__Exercise__. Here the whole listing must be retyped exactly, with no line omitted.

BEGIN

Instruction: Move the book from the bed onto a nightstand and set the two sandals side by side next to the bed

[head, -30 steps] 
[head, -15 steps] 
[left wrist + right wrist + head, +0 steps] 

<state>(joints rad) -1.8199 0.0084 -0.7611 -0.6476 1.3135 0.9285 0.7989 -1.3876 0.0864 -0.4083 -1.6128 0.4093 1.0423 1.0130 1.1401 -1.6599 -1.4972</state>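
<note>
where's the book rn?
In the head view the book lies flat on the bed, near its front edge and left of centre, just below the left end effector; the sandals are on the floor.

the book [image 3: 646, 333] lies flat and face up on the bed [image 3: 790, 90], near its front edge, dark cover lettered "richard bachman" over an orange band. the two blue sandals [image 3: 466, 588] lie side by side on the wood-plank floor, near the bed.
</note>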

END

__Answer to the problem__.
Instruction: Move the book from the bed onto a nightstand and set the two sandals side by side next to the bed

[head, -30 steps] 
[head, -15 steps] 
[left wrist + right wrist + head, +0 steps] 

<state>(joints rad) -1.8199 0.0084 -0.7611 -0.6476 1.3135 0.9285 0.7989 -1.3876 0.0864 -0.4083 -1.6128 0.4093 1.0423 1.0130 1.1401 -1.6599 -1.4972</state>
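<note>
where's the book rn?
In the head view the book lies flat on the bed, near its front edge and left of centre, just below the left end effector; the sandals are on the floor.

the book [image 3: 646, 333] lies flat and face up on the bed [image 3: 790, 90], near its front edge, dark cover lettered "richard bachman" over an orange band. the two blue sandals [image 3: 466, 588] lie side by side on the wood-plank floor, near the bed.
</note>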

No further answer is required.